Please, without the pictures, restate every entry exactly.

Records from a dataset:
┄┄┄┄┄┄

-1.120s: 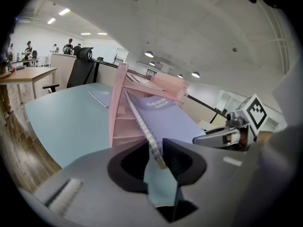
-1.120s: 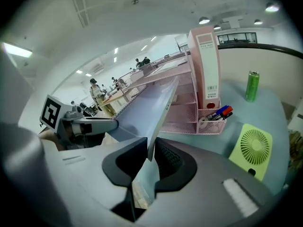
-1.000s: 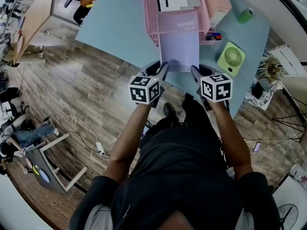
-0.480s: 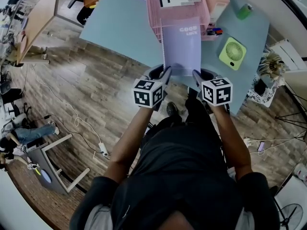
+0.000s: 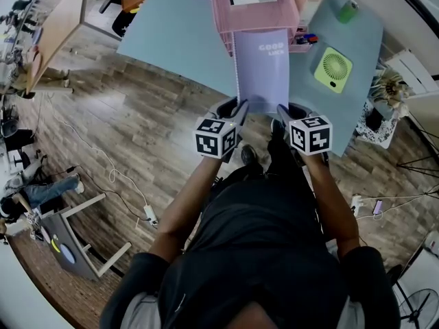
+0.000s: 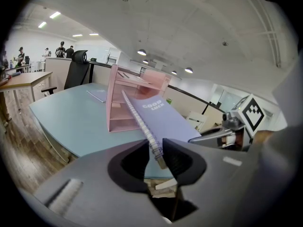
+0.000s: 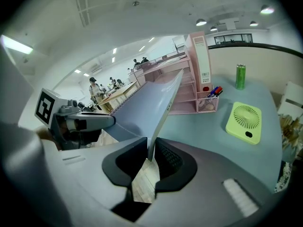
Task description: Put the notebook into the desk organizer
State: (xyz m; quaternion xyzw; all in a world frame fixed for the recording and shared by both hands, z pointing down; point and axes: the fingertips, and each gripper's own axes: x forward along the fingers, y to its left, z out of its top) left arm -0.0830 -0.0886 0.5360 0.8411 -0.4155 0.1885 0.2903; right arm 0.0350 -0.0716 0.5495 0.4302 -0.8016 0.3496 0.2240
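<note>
A lilac spiral notebook [image 5: 262, 70] with "GOOD LUCK" on its cover is held above the near edge of the light blue table [image 5: 178, 46], sloping up toward the pink desk organizer [image 5: 223, 12]. My left gripper [image 5: 239, 110] is shut on its near left corner, at the wire spine [image 6: 150, 137]. My right gripper [image 5: 280, 111] is shut on the near right corner, where the thin page edge [image 7: 158, 122] runs between its jaws. The notebook's far edge overlaps the organizer's [image 6: 118, 112] front tray. Papers lie in the organizer's upper tray.
A green desk fan [image 5: 331, 70] lies flat to the right of the notebook, and a green can [image 5: 348, 11] stands beyond it. A pink mesh pen cup [image 5: 306, 41] adjoins the organizer's right side. A thin booklet [image 6: 98, 94] lies on the far left of the table. Wooden floor surrounds the table.
Both grippers and the notebook have drawn back from the organizer toward the person. More of the cover shows now, with the printed title clear of the tray.
</note>
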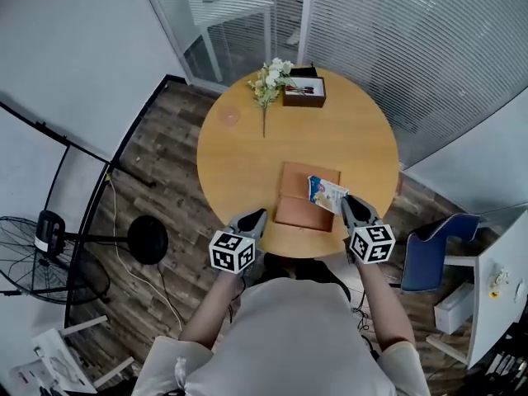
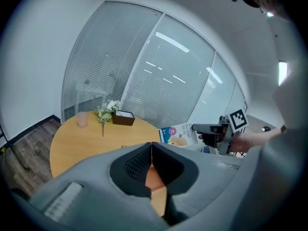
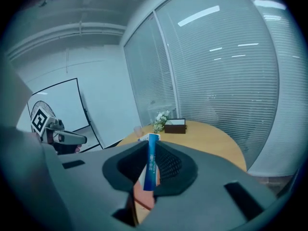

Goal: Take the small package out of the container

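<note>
Orange-brown and flat, the container (image 1: 295,196) is lying at the near edge of the round wooden bench (image 1: 346,130). Its inside is proving hard to make out, and each gripper view is showing only a sliver of it behind the fingers. The right gripper (image 1: 353,213) is pinching the small package (image 1: 327,193), blue and white, edge-on between its fingers, holding it raised over the container's right side. The package's print is too small to read. The left gripper (image 1: 252,221) is hovering just beside the container's near left corner, its fingers pressed together on nothing.

At the far edge a dark box (image 1: 304,95), contents unclear, is sitting beside white flowers (image 1: 270,78), with a pale pink cup (image 1: 228,116) to their left. White blinds (image 1: 396,31) are lining glass walls. A fan (image 1: 41,254) is standing on the wood floor (image 1: 157,172).
</note>
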`<move>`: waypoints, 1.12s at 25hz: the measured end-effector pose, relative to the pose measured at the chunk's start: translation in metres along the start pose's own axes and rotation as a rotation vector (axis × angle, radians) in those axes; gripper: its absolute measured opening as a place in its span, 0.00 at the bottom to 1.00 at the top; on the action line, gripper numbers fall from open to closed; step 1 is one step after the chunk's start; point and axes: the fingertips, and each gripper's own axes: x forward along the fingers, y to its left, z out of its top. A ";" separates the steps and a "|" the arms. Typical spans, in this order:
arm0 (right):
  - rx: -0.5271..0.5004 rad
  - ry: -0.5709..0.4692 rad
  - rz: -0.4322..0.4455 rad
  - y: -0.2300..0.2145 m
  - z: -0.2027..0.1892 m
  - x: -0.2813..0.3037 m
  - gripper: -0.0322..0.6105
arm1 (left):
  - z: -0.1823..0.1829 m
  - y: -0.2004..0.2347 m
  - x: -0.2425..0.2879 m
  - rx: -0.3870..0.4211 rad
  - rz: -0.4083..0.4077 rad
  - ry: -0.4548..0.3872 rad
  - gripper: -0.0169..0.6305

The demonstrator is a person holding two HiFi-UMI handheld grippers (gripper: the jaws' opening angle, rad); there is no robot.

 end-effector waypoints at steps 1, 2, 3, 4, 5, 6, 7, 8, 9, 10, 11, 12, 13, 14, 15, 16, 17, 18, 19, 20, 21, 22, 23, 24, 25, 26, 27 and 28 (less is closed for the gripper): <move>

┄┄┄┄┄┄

_Written solution_.
-1.120s: 
-1.120s: 
-1.000s: 
-0.480s: 
+0.000s: 
+0.000s: 
+0.000s: 
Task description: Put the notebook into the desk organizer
State: (xyz m; quaternion xyzw; all in a world frame fixed for the recording and shared by both hands, z pointing down; point and axes: the fingertips, and each gripper's own axes: x forward along the fingers, y to its left, z out of its top) left arm -0.0830 -0.0886 0.5360 0.8411 -0.4155 0.1885 0.2903; right arm 0.0350 -0.0716 0.5495 0.4302 -0.8016 0.3496 0.2240
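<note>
A lilac spiral notebook [image 5: 262, 70] with "GOOD LUCK" on its cover is held above the near edge of the light blue table [image 5: 178, 46], sloping up toward the pink desk organizer [image 5: 223, 12]. My left gripper [image 5: 239, 110] is shut on its near left corner, at the wire spine [image 6: 150, 137]. My right gripper [image 5: 280, 111] is shut on the near right corner, where the thin page edge [image 7: 158, 122] runs between its jaws. The notebook's far edge overlaps the organizer's [image 6: 118, 112] front tray. Papers lie in the organizer's upper tray.
A green desk fan [image 5: 331, 70] lies flat to the right of the notebook, and a green can [image 5: 348, 11] stands beyond it. A pink mesh pen cup [image 5: 306, 41] adjoins the organizer's right side. A thin booklet [image 6: 98, 94] lies on the far left of the table. Wooden floor surrounds the table.
Both grippers and the notebook have drawn back from the organizer toward the person. More of the cover shows now, with the printed title clear of the tray.
</note>
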
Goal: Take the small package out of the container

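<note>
Orange-brown and flat, the container (image 1: 295,196) is lying at the near edge of the round wooden bench (image 1: 346,130). Its inside is proving hard to make out, and each gripper view is showing only a sliver of it behind the fingers. The right gripper (image 1: 353,213) is pinching the small package (image 1: 327,193), blue and white, edge-on between its fingers, holding it raised over the container's right side. The package's print is too small to read. The left gripper (image 1: 252,221) is hovering just beside the container's near left corner, its fingers pressed together on nothing.

At the far edge a dark box (image 1: 304,95), contents unclear, is sitting beside white flowers (image 1: 270,78), with a pale pink cup (image 1: 228,116) to their left. White blinds (image 1: 396,31) are lining glass walls. A fan (image 1: 41,254) is standing on the wood floor (image 1: 157,172).
</note>
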`<move>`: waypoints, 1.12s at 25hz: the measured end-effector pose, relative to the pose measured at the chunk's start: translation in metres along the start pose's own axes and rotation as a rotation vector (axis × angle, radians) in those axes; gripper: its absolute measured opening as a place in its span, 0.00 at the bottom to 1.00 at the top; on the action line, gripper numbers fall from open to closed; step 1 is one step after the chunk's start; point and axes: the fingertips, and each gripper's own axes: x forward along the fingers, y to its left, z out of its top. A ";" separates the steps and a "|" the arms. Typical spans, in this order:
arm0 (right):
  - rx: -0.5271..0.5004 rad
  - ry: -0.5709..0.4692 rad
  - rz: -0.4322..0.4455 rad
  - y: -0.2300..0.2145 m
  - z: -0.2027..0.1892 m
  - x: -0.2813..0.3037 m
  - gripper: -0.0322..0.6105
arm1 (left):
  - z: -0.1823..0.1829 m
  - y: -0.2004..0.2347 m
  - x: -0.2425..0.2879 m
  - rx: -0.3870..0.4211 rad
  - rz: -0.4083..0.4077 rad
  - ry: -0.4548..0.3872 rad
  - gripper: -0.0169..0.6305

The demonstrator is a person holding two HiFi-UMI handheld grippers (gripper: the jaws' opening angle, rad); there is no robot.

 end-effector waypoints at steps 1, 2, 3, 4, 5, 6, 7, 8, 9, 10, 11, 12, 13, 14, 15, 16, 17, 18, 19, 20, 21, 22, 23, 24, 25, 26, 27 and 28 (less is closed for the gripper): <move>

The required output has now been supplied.